In order to find the optimal trade size, we first find a formula for the output of two successive swaps, given some input amount, and the reserves of the two pools involved in the swaps.

We assume that the input of the first swap is in token0, and the input of the second swap is in token1, which finally yields an output in token0.

Let x be the input amount, (a1, b1) the reserves of the first pool, and (a2, b2) the reserves of the second pool. fee is the fee taken by the pools, and is assumed to be the same for both pools (0.3% most of the time).

We define a function that computes the output of a swap, given input x and reserves (a,b):

f(x, a, b) = b (1 - a/(a + x(1-fee)))

We then know that the output of the first swap is:

out1(x) = f(x, a1, b1)

out1(x) = b1 (1 - a1/(a1 + x(1-fee)))

The output of the second swap is: (notice the swapped reserve variables)

out2(x) = f(out1(x), b2, a2)

out2(x) = f(f(x, a1, b1), b2, a2)

out2(x) = a2 (1 - b2/(b2 + f(x, a1, b1)(1-fee)))

out2(x) = a2 (1 - b2/(b2 + b1 (1 - a1/(a1 + x (1-fee))) (1-fee)))

We can plot this function using desmos. By choosing the reserve values so that we simulate the first pool having 1 ETH and 1750 USDC, and the second pool having 1340 USDC and 1 ETH, we get the following graph:

Plot of the gross profit of the trade as function of input value

Note that we have actually plotted out2(x) - x, which is the profit of the trade, minus the input amount.

Graphically, we can see that the optimal trade size is at 0.0607 ETH of input, which yields a profit of 0.0085 ETH. The contract must have at least 0.0607 ETH of liquidity in WETH in order to be able to exploit this opportunity.

This profit value of 0.0085 ETH (~$16 when writing this article) is NOT the final profit of the trade, as we still need to take into account the gas cost of the transaction. This will be discussed in a following article.

We want to automatically compute this optimal trade size for our MEV bot. This can be done through elementary calculus. We have a function of one variable x that we want to maximize. The function reaches its maximum for a value of x where the derivative of the function is 0.

Various free and online tools can be used to symbolically compute the derivative of a function, such as wolfram alpha.

Finding the derivative of our gross profit function.

Finding such a derivative is very simple with Wolfram Alpha. You can also do it by hand if you are insecure about your math skills.

Wolfram Alpha yields the following derivative:

dout2(x)/dx = (a1b1a2b2(1-fee)^2)/(a1b2 + (1-fee)x(b1(1-fee)+b2))^2

Since we want to find the value of x that maximizes the profit (which is out2(x) - x), we need to find the value of x where the derivative is 1 (and not 0).

Wolfram Alpha yields the following solution for x in the equation dout2(x)/dx = 1:

x = (sqrt(a1b1a2b2(1-fee)^4 (b1(1-fee)+b2)^2) - a1b2(1-fee)(b1(1-fee)+b2)) / ((1-fee) (b1(1-fee) + b2))^2

With the values of the reserves we used in the graph above, we get x_optimal = 0.0607203782551, which validates our formula (compared to the graph value of 0.0607).

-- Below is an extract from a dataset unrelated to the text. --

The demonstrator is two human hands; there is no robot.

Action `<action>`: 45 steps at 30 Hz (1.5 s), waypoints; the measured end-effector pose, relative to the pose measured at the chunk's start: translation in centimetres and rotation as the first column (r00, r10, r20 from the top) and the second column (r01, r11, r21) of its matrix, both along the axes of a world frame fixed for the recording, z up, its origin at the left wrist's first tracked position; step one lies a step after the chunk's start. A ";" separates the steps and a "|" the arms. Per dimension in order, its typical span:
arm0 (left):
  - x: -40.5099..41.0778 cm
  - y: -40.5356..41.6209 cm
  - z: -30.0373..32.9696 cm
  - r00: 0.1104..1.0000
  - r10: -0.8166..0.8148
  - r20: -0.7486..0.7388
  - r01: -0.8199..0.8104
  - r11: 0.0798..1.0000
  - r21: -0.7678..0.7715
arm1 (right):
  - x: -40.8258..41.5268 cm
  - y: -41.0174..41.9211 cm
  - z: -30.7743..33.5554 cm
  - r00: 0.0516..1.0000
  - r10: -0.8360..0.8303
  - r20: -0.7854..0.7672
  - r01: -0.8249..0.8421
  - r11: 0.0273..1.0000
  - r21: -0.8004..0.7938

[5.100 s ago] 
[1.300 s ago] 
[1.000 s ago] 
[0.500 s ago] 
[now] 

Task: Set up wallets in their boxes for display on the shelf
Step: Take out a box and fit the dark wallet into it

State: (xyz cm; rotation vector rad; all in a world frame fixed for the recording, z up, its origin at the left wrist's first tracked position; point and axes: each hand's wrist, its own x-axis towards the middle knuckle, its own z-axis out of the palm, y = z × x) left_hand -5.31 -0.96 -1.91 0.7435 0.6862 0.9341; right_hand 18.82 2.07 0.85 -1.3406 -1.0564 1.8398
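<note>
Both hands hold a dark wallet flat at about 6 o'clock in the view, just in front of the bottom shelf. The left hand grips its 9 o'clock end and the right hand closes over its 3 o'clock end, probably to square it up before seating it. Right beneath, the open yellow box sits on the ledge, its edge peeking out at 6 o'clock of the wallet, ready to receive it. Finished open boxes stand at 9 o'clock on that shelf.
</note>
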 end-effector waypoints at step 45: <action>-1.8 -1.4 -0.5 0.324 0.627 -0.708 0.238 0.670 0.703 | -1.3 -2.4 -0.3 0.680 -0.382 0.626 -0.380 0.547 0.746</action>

Although this formula is not very readable, it is easy to implement in code. Here is a python implementation of the formula to compute the output of the 2 swaps, and the optimal trade size:

# Helper functions for calculating the optimal trade size

# Output of a single swap

def swap_output(x, a, b, fee=0.003):

return b * (1 - a/(a + x*(1-fee)))

# Gross profit of two successive swaps

def trade_profit(x, reserves1, reserves2, fee=0.003):

 a1, b1 = reserves1

a2, b2 = reserves2

return swap_output(swap_output(x, a1, b1, fee), b2, a2, fee) - x

# Optimal input amount

def optimal_trade_size(reserves1, reserves2, fee=0.003):

a1, b1 = reserves1

a2, b2 = reserves2

return (math.sqrt(a1*b1*a2*b2*(1-fee)**4 * (b1*(1-fee)+b2)**2) - a1*b2*(1-fee)*(b1*(1-fee)+b2)) / ((1-fee) * (b1*(1-fee) + b2))**2

Arbitrage opportunity finder

Now that we know how to compute the gross profit from an arbitrage opportunity between any two given pools of the same token pair, we simply have to iterate over all the token pairs, and all test two-by-two all the pools that have the same token pair. This will give us the gross profit of all the possible arbitrage opportunities that are within the perimeter of our strategy.

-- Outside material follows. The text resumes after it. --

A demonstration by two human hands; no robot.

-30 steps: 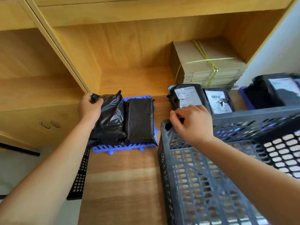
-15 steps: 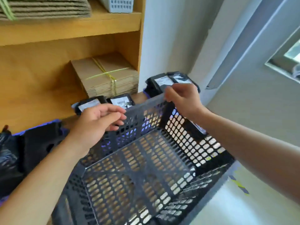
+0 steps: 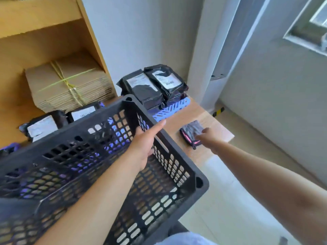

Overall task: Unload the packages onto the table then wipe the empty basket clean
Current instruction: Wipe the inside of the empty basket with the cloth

To estimate the net profit of a trade, we need to estimate the gas cost of exploiting a given opportunity. This can be done precisely by simulating the transaction through an eth_call to a RPC node, but takes a lot of time and can only be performed for a few dozen opportunities per block.

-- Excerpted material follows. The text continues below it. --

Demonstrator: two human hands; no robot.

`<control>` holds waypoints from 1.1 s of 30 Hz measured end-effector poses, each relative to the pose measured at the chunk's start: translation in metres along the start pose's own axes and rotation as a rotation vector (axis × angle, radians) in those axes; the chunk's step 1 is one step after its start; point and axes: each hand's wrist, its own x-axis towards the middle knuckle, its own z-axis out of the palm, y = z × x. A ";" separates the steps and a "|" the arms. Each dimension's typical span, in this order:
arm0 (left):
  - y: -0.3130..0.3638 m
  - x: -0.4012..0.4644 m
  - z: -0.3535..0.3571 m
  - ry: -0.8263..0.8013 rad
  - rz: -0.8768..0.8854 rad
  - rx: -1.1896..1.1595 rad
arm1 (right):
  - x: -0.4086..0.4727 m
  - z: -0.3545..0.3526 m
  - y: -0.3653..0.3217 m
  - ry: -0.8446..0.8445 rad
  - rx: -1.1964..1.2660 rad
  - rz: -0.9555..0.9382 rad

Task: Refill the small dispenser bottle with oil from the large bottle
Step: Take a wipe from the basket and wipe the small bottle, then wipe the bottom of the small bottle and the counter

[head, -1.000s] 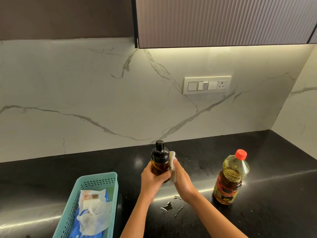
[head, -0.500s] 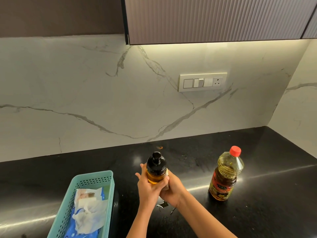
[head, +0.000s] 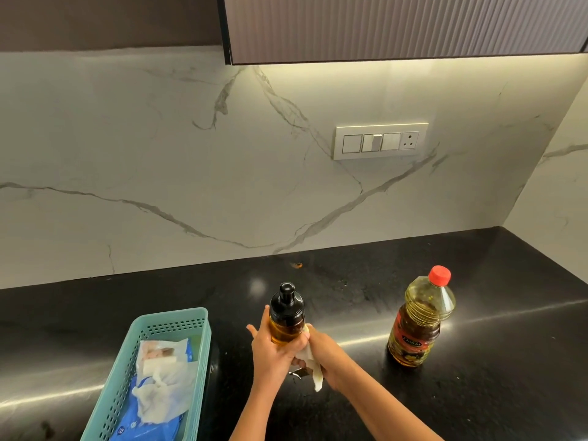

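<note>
A warm strip of light under the wall cupboard (head: 404, 27) lit the marble wall (head: 159, 148) brightest just below it, fading to grey at the left. The black counter (head: 477, 361) stayed dim but glossy, with a pale streak of glare running across it and one round highlight. The picture was fairly sharp at the centre, slightly soft overall, and straight lines bowed towards the edges.

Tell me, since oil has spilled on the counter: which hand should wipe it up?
Probably the right hand: it already grips the white tissue just above the small oil puddle. The left hand holds the small black-capped dispenser bottle.
</note>
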 end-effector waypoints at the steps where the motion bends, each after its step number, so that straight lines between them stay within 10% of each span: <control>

We will first make a gross estimation of the gas cost by assuming a fixed transaction gas cost (a lower bound, actually), and weed out the opportunities that are not profitable enough to cover the gas cost. Only then will we perform a precise estimation of the gas cost for the remaining opportunities.

Here is the code that goes through all the pairs and all the pools, and sorts the opportunities by profit:

# [...]

 # Fetch the reserves of each pool in pool_dict

to_fetch = [] # List of pool addresses for which reserves need to be fetched.

for pair, pool_list in pool_dict.items():

for pair_object in pool_list:

   to_fetch.append(pair_object["pair"]) # Add the address of the pool

print(f"Fetching reserves of {len(to_fetch)} pools...")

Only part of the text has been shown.